Analytics node configuration

Steps to configure analytic nodes for DSE Hadoop.

Important configuration changes, excluding those related to the job tracker, are:

Advanced users can also configure DataStax Enterprise to run jobs remotely.

DataStax Enterprise turns off virtual nodes (vnodes) by default because using vnodes causes a sharp increase in the Hadoop task scheduling latency. This increase is due to the number of Hadoop splits, which cannot be lower than the number of vnodes in the analytics DC. Using vnodes, instead of N splits for tiny data, you have, for example, 256 * N splits, where N number of physical nodes in the cluster. This may raise job latency from tens of seconds to single or even tens of minutes. This increase in job latency is relatively insignificant when running jobs for hours to analyze huge quantities of data that inherently has lots of splits anyway. In this case, vnodes are perfectly fine.

DataStax does not recommend turning on vnodes for other Hadoop use cases or for Solr nodes, but you can use vnodes for any Cassandra-only cluster, or a Cassandra-only data center in a mixed Hadoop/Solr/Cassandra deployment. If you have enabled virtual nodes on Hadoop nodes, disable virtual nodes before using the cluster.

Setting the replication factor 

The default replication for the HiveMetaStore, cfs, and cfs_archive system keyspaces is 1. A replication factor of 1 using the default data center Analytics is configured for development and testing of a single node, not for a production environment. For production clusters, increase the replication factor to at least 3. How high you increase the replication depends on the number of nodes in the cluster, as discussed in the "Choosing keyspace replication options". The default consistency level for operations in CFS is QUORUM. If a node fails in a cluster with a replication factor of 2, Hadoop will fail. The higher replication factor ensures resilience to single-node failures. To change the replication factors of these keyspaces:
  1. Change the replication of the cfs and cfs_archive keyspaces from 1 to 3, for example:
    ALTER KEYSPACE cfs
      WITH REPLICATION = {'class' : 'NetworkTopologyStrategy', 'dc1' : 3};
    ALTER KEYSPACE cfs_archive
        WITH REPLICATION= {'class' : 'NetworkTopologyStrategy', 'dc1' : 3};
  2. If you use Hive, update the HiveMetaStore keyspace to increase the replication from 1 to 3, for example.
    ALTER KEYSPACE HiveMetaStore
        WITH REPLICATION= {'class' : 'NetworkTopologyStrategy', 'dc1' : 3};
  3. Run nodetool repair to avoid having missing data problems or data unavailable exceptions.

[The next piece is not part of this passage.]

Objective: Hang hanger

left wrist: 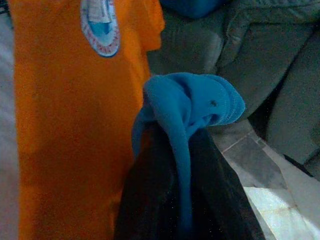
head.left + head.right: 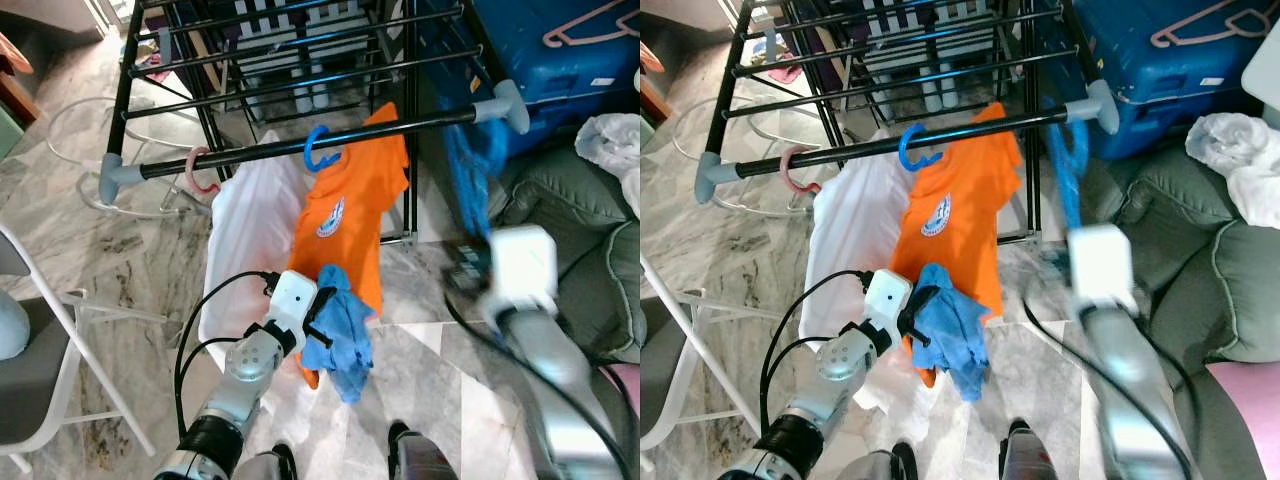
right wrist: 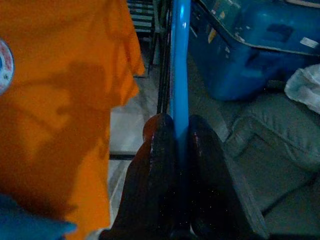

Configuring the verbosity of log messages 

To adjust the verbosity of log messages for Hadoop map/reduce tasks, add the following settings to the log4j.properties file on each analytic node:

log4j.logger.org.apache.hadoop.mapred=WARN 
log4j.logger.org.apache.hadoop.filecache=WARN
Default Hadoop log4j-server.properties locations:
  • Installer-Services and Package installations: /etc/dse/hadoop/
  • Installer-No Services and Tarball installations: install_location/resources/hadoop/conf/

Connecting to non-standard Cassandra native port 

If the Cassandra native port was changed to a port other than the default port 9042, you must change the cassandra.input.native.port configuration setting for Hive and Hadoop to use the non-default port. The following examples change the Cassandra native port protocol connections to use port 9999.
  • Inside the Hive shell, set the port after starting DSE Hive:
    $ dse hive
    hive> set cassandra.input.native.port=9999; 
  • General Hive, add cassandra.input.native.port to the hive-site.xml file:
    <property> 
        <name>cassandra.input.native.port</name>
        <value>9999</value> 
    </property> 
  • For Hadoop, add cassandra.input.native.port to the core-site.xml file:
    <property> 
        <name>cassandra.input.native.port</name> 
        <value>9999</value> 
    </property>

Configuration for running jobs on a remote cluster 

This information is intended for advanced users.

Procedure

To connect to external addresses:

  1. Make sure that the hostname resolution works properly on the localhost for the remote cluster nodes.
  2. Copy the dse-core-default.xml and dse-mapred-default.xml files from any working remote cluster node to your local Hadoop conf directory.
  3. Run the job using dse hadoop.
  4. If you need to override the JT location or if DataStax Enterprise cannot automatically detect the JT location, before running the job, define the HADOOP_JT environment variable:
    $ export HADOOP_JT=jobtracker host:jobtracker port dse hadoop jar ....
  5. If you need to connect to many different remote clusters from the same host:
    1. Before starting the job, copy the remote Hadoop conf directories fully to the local node (into different locations).
    2. Select the appropriate location by defining HADOOP_CONF_DIR.